I recall reading a news article in 1999 – on either Newsroom.co.nz or Scoop.co.nz – which said that 1st-gen Chinese migrants supported the Nats over Labour by roughly 2 to 1, not much different from 2020 figures. Another article I read a few years later was that 1.5 & 2nd-gen Chinese had similar political loyalties to the rest of the population.
Regarding building heights, the 11m high restriction can be stretched to allow a metre of gable roof to penetrate past, effectively meaning a ridgeline at 12m.
More restrictive though is the predominate method of construction, timber frame, with NZS 3604 limiting houses to 10m high max.
So I think that 3 stories is the more likely outcome, not 4.
NZ Standards have been promising a revision to 3604 for the last 4-5 years, still nothing. Each year they say the same thing: Next Year, we promise!
I’m presuming that NZS and MBIE talk and so that they have been asked to upgrade 3604 to permit 11m or 12m high dwellings. Come on NZ Standards! NZ is waiting !
I lived in a 3 storey place in Newlands many moons ago, the heat convection was interesting – in winter it was bloody cold on the ground floor
Three storey in Newlands ?!? That must have been a massive tower by comparison to the surrounding houses – aren’t they nearly all one or two storeys up there? I think the locals are scared of such tremulous heights!
But the heat convection comments are interesting, so presumably it also got really hot up by the ceiling on the top floor? There must be some simple way to combat that – at simplest, the house could have a fan up the top floor, blowing the air down to the ground floor – apparently that works well – except if there is a stairwell as the only route for warmth to travel up. But a simple system of an installed duct from top to bottom with a fan in it – should be fairly easy to install if designed in from the start.

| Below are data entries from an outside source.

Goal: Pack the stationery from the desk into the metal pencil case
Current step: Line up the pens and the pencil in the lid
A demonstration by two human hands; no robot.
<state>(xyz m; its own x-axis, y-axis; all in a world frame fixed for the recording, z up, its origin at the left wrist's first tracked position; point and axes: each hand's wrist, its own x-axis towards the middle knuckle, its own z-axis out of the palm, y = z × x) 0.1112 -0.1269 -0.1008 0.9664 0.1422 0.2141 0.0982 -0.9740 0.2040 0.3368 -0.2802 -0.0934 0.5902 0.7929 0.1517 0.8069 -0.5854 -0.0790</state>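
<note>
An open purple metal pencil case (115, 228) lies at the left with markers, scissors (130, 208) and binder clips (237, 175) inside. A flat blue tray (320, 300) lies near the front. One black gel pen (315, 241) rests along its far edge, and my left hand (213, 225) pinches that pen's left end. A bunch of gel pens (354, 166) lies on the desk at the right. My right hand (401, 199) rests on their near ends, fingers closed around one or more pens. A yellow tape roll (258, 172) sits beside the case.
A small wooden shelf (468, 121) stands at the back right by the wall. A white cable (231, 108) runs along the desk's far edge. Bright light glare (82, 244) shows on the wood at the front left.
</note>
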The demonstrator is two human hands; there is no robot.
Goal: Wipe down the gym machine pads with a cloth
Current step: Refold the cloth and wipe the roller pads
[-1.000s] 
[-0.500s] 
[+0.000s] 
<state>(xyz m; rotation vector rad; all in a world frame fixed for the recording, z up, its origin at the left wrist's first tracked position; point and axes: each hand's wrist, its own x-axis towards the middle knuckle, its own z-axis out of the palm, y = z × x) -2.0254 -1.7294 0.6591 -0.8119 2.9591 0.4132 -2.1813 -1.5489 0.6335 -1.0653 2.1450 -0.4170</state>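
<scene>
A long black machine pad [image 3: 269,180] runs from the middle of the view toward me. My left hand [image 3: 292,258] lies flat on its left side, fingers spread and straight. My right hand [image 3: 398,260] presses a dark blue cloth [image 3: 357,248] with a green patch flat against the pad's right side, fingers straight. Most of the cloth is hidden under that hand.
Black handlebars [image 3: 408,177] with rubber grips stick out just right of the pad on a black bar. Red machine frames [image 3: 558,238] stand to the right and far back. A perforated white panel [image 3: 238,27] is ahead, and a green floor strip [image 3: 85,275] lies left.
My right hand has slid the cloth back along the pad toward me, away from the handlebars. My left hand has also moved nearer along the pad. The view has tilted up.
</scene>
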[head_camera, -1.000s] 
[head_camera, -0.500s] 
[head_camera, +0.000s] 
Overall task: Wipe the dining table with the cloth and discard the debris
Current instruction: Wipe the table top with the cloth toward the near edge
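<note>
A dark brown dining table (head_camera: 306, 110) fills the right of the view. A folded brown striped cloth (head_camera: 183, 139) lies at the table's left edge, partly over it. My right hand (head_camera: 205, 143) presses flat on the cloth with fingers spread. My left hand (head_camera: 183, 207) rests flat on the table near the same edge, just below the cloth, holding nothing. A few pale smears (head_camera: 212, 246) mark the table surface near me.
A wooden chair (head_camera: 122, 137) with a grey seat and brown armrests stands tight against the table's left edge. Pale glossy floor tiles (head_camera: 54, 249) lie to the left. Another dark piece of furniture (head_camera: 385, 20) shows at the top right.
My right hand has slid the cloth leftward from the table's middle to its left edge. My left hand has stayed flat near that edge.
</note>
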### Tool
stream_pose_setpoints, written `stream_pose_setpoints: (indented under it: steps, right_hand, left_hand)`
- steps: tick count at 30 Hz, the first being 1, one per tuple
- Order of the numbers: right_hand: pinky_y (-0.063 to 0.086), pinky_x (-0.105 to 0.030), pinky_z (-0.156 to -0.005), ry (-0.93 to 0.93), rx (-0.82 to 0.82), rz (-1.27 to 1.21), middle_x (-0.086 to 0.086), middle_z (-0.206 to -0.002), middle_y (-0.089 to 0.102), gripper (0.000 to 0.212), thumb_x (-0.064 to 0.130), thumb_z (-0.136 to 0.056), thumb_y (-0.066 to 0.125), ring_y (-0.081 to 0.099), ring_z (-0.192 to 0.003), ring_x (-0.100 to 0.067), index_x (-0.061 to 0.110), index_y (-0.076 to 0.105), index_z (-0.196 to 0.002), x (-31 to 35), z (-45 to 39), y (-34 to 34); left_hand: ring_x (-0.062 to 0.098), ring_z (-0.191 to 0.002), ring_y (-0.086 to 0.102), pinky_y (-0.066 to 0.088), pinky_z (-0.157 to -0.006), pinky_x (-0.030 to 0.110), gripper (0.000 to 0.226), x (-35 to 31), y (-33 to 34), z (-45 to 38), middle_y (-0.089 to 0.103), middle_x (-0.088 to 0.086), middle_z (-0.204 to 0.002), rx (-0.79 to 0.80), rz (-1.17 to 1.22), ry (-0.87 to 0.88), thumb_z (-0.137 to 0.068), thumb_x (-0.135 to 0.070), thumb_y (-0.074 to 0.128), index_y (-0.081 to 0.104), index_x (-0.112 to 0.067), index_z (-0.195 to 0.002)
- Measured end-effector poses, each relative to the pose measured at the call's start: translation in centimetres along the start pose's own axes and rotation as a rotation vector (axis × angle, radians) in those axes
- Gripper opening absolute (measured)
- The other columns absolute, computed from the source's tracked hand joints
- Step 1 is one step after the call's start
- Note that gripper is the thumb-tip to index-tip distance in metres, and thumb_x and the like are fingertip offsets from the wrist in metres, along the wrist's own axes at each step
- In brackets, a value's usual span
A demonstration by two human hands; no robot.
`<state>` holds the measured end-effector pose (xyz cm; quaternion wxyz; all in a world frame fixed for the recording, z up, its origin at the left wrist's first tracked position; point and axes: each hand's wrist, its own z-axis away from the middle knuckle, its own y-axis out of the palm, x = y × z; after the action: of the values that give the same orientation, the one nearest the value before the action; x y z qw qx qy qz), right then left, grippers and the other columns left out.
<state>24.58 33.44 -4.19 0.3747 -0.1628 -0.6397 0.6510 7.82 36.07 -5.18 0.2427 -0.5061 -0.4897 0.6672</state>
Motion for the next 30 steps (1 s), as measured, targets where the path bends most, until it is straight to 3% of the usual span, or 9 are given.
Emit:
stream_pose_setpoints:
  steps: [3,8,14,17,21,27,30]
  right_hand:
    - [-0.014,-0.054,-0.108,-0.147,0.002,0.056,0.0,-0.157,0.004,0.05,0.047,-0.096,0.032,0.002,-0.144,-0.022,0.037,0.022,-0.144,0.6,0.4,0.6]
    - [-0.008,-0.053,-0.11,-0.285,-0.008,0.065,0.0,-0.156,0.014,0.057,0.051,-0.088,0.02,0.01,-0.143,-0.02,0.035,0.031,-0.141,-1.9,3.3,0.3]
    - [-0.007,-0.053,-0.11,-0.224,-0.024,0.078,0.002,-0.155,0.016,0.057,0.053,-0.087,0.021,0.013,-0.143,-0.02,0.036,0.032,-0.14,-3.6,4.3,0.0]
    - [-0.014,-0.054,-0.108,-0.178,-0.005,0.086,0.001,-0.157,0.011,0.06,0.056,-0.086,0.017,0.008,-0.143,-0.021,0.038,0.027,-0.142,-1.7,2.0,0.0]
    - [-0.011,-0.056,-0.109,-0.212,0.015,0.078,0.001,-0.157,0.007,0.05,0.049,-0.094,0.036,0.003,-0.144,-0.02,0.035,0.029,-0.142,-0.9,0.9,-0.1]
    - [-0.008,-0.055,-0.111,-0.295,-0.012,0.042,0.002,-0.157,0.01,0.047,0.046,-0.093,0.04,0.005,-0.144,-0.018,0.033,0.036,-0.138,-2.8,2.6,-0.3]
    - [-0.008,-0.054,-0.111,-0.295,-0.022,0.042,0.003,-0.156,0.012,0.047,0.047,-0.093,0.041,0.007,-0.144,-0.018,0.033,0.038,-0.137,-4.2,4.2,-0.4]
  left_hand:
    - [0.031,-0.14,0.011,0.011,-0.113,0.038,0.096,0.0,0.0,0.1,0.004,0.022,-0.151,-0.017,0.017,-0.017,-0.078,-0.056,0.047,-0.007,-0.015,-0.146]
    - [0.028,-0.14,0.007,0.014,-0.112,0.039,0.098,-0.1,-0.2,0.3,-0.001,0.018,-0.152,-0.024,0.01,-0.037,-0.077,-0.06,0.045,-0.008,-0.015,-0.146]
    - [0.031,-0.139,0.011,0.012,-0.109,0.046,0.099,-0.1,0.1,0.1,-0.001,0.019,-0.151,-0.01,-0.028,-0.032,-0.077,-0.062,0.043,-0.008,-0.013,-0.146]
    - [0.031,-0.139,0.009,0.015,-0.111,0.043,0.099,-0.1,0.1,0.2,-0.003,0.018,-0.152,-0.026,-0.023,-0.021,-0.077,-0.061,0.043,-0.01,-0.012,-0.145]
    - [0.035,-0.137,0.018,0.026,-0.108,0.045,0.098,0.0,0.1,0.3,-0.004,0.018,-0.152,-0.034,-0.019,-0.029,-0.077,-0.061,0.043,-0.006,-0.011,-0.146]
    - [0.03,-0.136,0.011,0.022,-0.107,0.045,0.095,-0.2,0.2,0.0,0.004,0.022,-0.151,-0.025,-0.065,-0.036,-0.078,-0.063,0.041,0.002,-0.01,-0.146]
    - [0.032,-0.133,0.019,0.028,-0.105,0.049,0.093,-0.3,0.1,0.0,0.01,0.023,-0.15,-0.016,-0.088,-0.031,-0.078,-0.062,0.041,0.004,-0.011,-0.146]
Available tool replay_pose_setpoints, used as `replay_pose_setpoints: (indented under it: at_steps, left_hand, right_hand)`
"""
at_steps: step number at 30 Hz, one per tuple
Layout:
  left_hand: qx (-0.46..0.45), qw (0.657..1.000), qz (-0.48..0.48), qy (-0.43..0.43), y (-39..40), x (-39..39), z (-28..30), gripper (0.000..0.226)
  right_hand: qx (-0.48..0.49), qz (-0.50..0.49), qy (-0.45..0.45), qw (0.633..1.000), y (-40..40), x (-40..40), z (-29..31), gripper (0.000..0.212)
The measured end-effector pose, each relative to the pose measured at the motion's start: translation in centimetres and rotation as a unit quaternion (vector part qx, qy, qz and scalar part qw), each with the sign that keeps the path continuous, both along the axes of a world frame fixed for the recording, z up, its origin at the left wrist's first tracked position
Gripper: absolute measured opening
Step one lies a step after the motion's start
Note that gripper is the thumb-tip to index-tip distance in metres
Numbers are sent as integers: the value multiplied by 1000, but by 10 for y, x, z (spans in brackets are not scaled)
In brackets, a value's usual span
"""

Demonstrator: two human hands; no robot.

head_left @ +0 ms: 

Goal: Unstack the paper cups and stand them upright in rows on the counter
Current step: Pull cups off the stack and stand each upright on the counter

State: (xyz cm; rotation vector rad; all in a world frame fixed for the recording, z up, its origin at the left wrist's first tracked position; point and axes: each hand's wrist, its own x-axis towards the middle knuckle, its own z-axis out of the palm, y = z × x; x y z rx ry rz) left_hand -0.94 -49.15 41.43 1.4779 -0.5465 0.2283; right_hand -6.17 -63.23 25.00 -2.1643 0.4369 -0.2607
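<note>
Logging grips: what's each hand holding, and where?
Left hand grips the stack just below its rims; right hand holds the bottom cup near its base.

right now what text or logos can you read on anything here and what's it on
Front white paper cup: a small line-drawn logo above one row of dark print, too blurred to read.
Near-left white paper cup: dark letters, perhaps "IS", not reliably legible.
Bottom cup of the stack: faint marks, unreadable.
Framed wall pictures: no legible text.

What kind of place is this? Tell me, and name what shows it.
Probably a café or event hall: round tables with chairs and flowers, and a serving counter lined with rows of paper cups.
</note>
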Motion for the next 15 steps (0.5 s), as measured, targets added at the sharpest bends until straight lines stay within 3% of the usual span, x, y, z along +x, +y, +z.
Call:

“If designed from the start” being the operative term
One thing in favour of 3 storey places is that, if designed from the start, it can easily be spit into two self-contained places with a common entryway
Smaller family sizes, more people living alone, air bnb and all that
Absolutely! Yes, three storey townhouses make heaps of sense to me. More so than two-storey townhouses. Chance for a granny flat downstairs?